Hosts Tom Temin and Emily Kopp bring you the latest news affecting the federal community each weekday morning, featuring interviews with top government executives and contractors. Listen live from 6 to 9 a.m. or download archived interviews on our daily show blogs.
Friday Morning Federal Newscast - June 18th
Friday - 6/18/2010, 8:30am EDT
- The Senate has rejected an attempt to freeze federal pay and the size of the government workforce. Government Executive reports the chamber on Thursday blocked an amendment by Republican Senator John Thune. The measure was aimed at paying for a jobs and tax bill, in part by freezing federal salaries and eliminating bonuses.

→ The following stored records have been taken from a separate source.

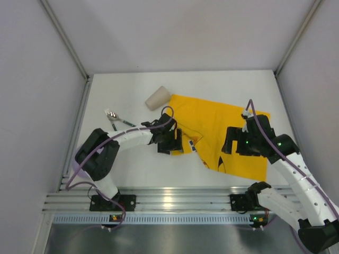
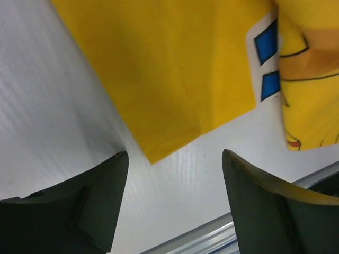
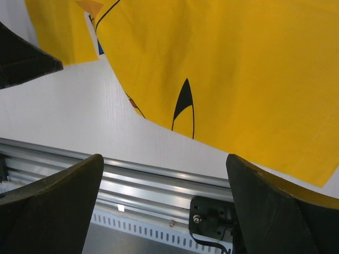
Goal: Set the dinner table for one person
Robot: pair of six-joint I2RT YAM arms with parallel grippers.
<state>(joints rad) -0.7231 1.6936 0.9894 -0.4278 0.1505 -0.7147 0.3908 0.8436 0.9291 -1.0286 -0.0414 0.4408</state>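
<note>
The white dinner table (image 1: pixel 139 170) fills the middle of the top view between grey walls (image 1: pixel 185 32), with an aluminium rail (image 1: pixel 169 198) along its lower edge and a yellow mat (image 1: pixel 228 127) right of centre. The left gripper (image 2: pixel 175 153) has its fingers (image 2: pixel 106 190) spread above the mat's corner, holding nothing. The right gripper (image 3: pixel 164 156) gapes wide and empty over the mat's lower edge.

We count one yellow mat (image 1: pixel 212 114), one beige cup (image 1: pixel 158 98) and one white worktop (image 1: pixel 137 169). We see cutlery (image 1: pixel 112 114) near the cup, too small to count.
</note>
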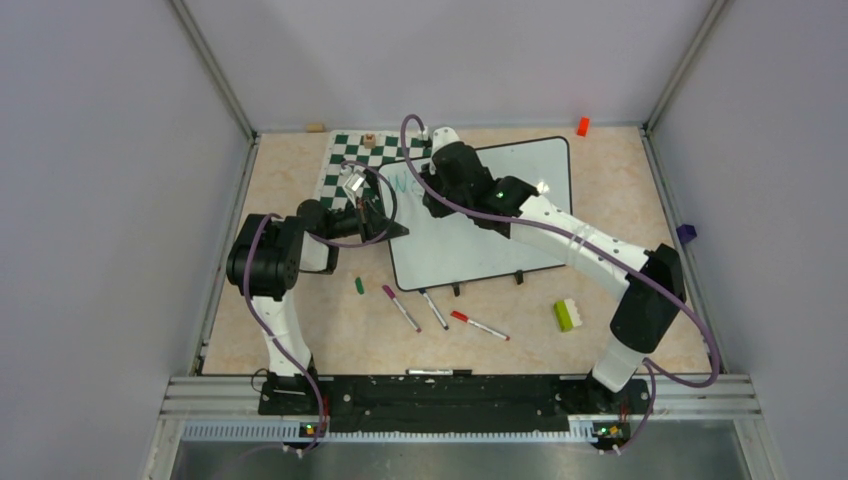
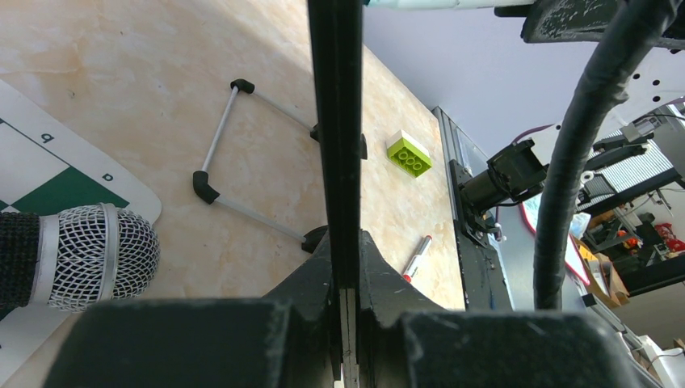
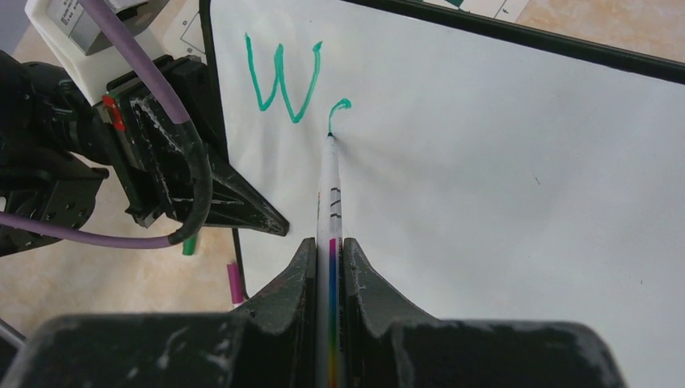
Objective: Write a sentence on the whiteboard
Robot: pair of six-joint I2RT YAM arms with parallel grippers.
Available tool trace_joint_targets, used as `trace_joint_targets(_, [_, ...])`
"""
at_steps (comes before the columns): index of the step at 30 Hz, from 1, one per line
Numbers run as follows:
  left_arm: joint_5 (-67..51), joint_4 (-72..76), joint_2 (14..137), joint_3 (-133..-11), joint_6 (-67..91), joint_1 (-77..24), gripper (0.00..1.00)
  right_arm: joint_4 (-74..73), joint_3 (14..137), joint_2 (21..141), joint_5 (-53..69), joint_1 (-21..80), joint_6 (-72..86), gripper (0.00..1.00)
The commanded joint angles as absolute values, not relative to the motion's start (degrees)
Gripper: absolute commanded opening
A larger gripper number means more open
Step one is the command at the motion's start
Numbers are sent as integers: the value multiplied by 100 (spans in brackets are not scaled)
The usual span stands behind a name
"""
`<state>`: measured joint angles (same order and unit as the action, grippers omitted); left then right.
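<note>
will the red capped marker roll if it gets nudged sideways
Probably: the red-capped marker lies flat, a slim round barrel on the smooth table, so it should roll readily. It looks stiff and light, so lifting it likely needs little grip.

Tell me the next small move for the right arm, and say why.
Probably sweep the marker tip down and round on the whiteboard to finish the second letter. The right claw is shut on the marker, its tip touches the board at the end of a short green hook just past the W, and the left claw clamps the board's edge.
</note>
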<state>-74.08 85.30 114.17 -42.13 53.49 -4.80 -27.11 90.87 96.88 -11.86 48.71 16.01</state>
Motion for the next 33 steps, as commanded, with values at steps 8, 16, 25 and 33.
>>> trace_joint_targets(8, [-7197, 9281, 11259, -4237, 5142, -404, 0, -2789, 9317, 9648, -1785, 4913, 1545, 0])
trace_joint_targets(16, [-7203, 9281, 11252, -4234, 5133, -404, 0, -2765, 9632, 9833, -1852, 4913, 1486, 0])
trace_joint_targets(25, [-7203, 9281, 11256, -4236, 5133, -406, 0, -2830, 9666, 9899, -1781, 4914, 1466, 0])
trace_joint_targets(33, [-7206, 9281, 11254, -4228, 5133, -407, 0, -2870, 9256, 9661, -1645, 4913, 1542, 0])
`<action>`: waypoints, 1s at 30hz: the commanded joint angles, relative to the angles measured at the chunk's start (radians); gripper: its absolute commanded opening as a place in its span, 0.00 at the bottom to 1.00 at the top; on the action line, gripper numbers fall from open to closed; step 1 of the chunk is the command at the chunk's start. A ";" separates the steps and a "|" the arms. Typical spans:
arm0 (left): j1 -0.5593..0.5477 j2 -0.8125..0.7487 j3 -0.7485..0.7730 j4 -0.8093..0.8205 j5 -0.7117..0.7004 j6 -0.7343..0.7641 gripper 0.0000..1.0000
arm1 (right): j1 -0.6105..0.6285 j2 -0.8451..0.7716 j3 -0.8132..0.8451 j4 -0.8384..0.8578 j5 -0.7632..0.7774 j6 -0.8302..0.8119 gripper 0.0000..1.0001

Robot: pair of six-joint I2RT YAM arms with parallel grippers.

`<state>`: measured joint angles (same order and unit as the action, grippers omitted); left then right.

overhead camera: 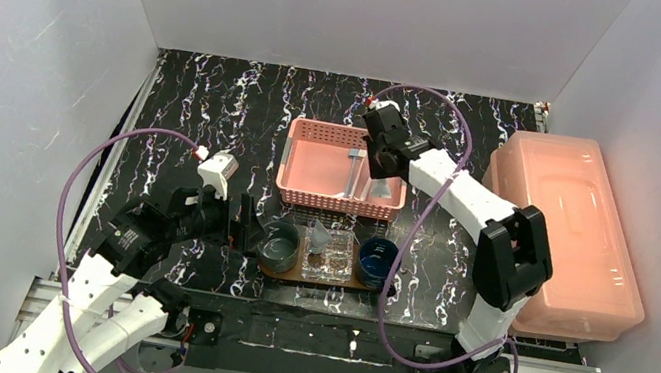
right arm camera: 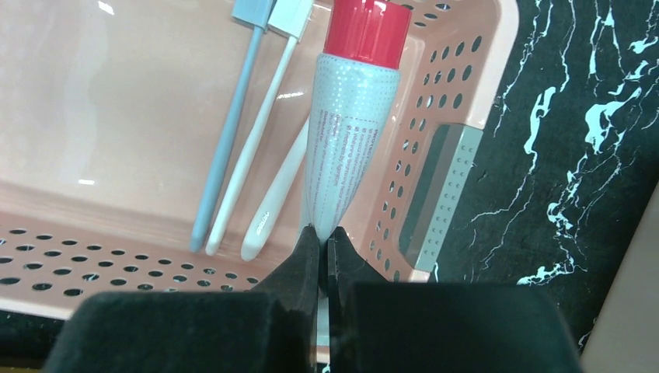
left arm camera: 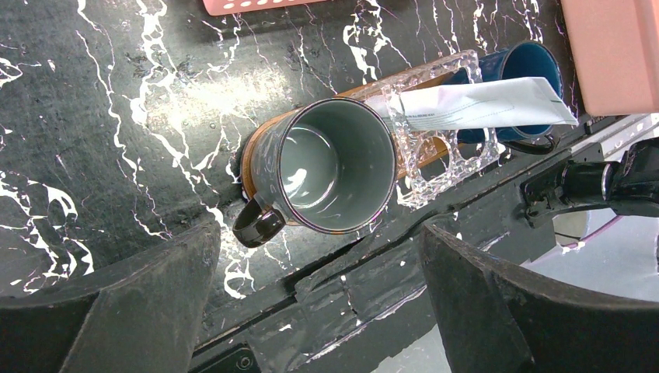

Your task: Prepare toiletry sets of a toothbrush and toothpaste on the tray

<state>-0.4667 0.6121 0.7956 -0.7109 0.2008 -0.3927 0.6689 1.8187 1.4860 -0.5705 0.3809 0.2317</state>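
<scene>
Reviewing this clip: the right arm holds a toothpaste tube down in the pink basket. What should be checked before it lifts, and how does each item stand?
1. Grip: right gripper shut on the toothpaste tube, at its flat end: ok.
2. Free lift: one of the toothbrushes lies against the tube: cannot tell.
3. Target: grey mug upright and empty on the tray: ok.
4. Clearance: left gripper open, close beside the grey mug, may crowd the drop: not ok.
5. Holder: second tube hides part of the clear holder: cannot tell.
</scene>
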 commanded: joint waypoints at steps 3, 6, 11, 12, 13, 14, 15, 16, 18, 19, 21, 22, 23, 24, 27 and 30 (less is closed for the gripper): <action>0.000 0.001 0.002 -0.002 -0.008 0.012 0.99 | 0.006 -0.126 -0.014 0.076 -0.019 -0.019 0.01; 0.000 0.004 0.002 -0.002 -0.008 0.012 0.99 | 0.008 -0.168 -0.016 0.075 -0.032 -0.028 0.01; 0.000 0.006 0.005 -0.002 -0.004 0.013 0.99 | 0.017 -0.255 -0.031 0.070 -0.079 -0.054 0.01; 0.000 0.006 0.005 -0.001 -0.002 0.012 0.99 | 0.019 -0.276 -0.034 0.067 -0.091 -0.063 0.01; 0.000 0.007 0.005 0.000 0.000 0.010 0.99 | 0.023 -0.299 -0.042 0.062 -0.106 -0.071 0.01; 0.000 0.009 0.005 0.001 0.004 0.009 0.99 | 0.027 -0.322 -0.049 0.057 -0.123 -0.081 0.01; 0.000 0.010 0.007 0.001 0.005 0.007 0.99 | 0.031 -0.347 -0.060 0.052 -0.146 -0.097 0.01; 0.000 0.014 0.011 0.001 0.007 0.003 0.99 | 0.037 -0.377 -0.068 0.045 -0.164 -0.112 0.01; 0.000 0.030 0.049 -0.017 0.024 -0.011 0.99 | 0.061 -0.456 -0.095 0.021 -0.211 -0.164 0.01; 0.000 0.044 0.088 -0.035 0.032 -0.021 0.99 | 0.086 -0.500 -0.117 0.010 -0.237 -0.194 0.01; -0.001 0.081 0.203 -0.104 0.061 -0.045 0.99 | 0.179 -0.584 -0.147 -0.010 -0.228 -0.228 0.01; 0.000 0.102 0.272 -0.134 0.095 -0.069 0.99 | 0.241 -0.621 -0.159 -0.018 -0.211 -0.257 0.01; 0.000 0.117 0.307 -0.151 0.118 -0.086 0.99 | 0.281 -0.639 -0.158 -0.030 -0.200 -0.268 0.01; 0.000 0.131 0.338 -0.164 0.146 -0.106 0.99 | 0.319 -0.653 -0.157 -0.038 -0.199 -0.276 0.01; 0.000 0.171 0.425 -0.164 0.261 -0.193 0.99 | 0.460 -0.664 -0.122 -0.082 -0.173 -0.324 0.01; 0.000 0.196 0.468 -0.162 0.344 -0.253 0.99 | 0.541 -0.650 -0.092 -0.100 -0.176 -0.376 0.01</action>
<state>-0.4667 0.7883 1.2110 -0.8467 0.4202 -0.5686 1.1362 1.1721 1.3262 -0.6724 0.1875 -0.0628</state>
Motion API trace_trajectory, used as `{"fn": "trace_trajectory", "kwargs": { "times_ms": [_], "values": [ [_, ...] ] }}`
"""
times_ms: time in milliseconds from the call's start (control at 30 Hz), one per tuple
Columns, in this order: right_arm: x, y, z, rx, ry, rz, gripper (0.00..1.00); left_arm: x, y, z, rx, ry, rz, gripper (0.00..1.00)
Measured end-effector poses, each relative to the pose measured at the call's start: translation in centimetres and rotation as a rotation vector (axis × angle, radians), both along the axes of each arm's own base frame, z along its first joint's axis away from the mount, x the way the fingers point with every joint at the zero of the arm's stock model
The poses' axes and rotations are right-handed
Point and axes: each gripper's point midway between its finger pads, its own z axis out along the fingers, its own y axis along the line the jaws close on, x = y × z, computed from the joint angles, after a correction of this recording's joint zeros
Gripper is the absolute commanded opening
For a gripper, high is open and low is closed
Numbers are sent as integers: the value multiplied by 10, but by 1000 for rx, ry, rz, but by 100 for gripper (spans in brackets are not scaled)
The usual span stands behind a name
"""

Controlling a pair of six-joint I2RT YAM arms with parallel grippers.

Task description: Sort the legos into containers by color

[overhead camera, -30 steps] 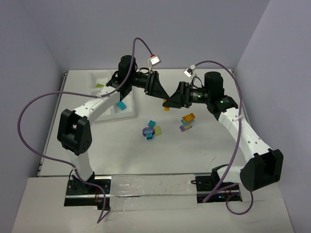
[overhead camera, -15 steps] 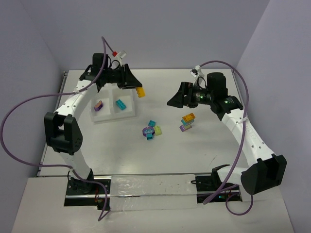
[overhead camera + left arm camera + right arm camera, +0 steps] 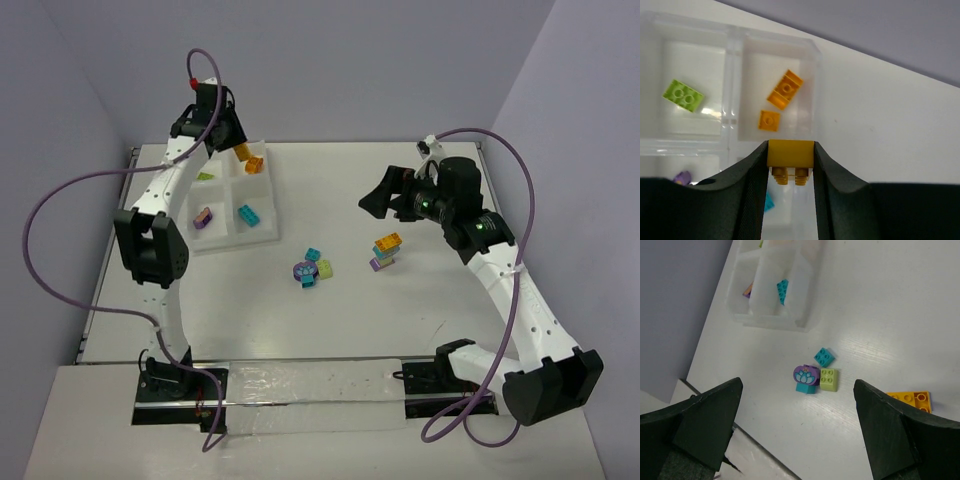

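left fingers (image 3: 747,200) clamped (arm outstretched); right fingers (image 3: 705,415) spread wide.

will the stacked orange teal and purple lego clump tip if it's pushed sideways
The stacked orange, teal and purple plastic lego clump looks several bricks tall, so a high push would probably topple it. Being hard plastic, it is likely light and stiff; a low push should slide it across the smooth white table.

Perhaps twelve legos (image 3: 305,271) (four containers (image 3: 230,196))
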Motion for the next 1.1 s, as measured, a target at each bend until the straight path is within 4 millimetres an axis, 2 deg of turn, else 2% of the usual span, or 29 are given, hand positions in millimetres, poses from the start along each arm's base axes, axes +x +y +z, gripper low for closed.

It would have also held the number of federal workers at current levels.
- How much privacy can you expect on your business cellphone? The Supreme Court has upheld the search of a police officer's personal, sometimes sexually explicit, messages on a government-owned pager. They say the search did not violate his constitutional right to protection against unreasonable searches. The court unanimously reversed a federal appeals court ruling that sided with California SWAT team officer, Seargent Jeff Quon. Justice Anthony Kennedy says the officer could not assume "his messages were in all circumstances immune from scrutiny." Federal News Radio's DorobekInsider spoke with Jim Dempsey, the vice president for public policy at the Center for Democracy & Technology, for analysis.
- Vice President Joe Biden and OMB Director Peter Orszag today will announce new initiatives aimed at cutting government waste. The White House says today's event will also unveil a new piece of technology to help spot fraud. That tool has already been used by the Recovery Accountability and Transparency Board and plans are to expand its use to the rest of government.
- Homeland Security wants to fly more drone aircraft to patrol the Mexican border. Mark Borkoswki tells the House Homeland Security committee, DHS is still assessing the viability of its Secure Border Initiative project, a system of linked sensors and physical fencing. SBINet has been plagued with technical delays and cost overruns. Program officials think more aerial drones could help them monitor the border. GovExec reports, last month, the FAA granted approval for Customs and Border Protection to fly Predator B drones in an expanded area.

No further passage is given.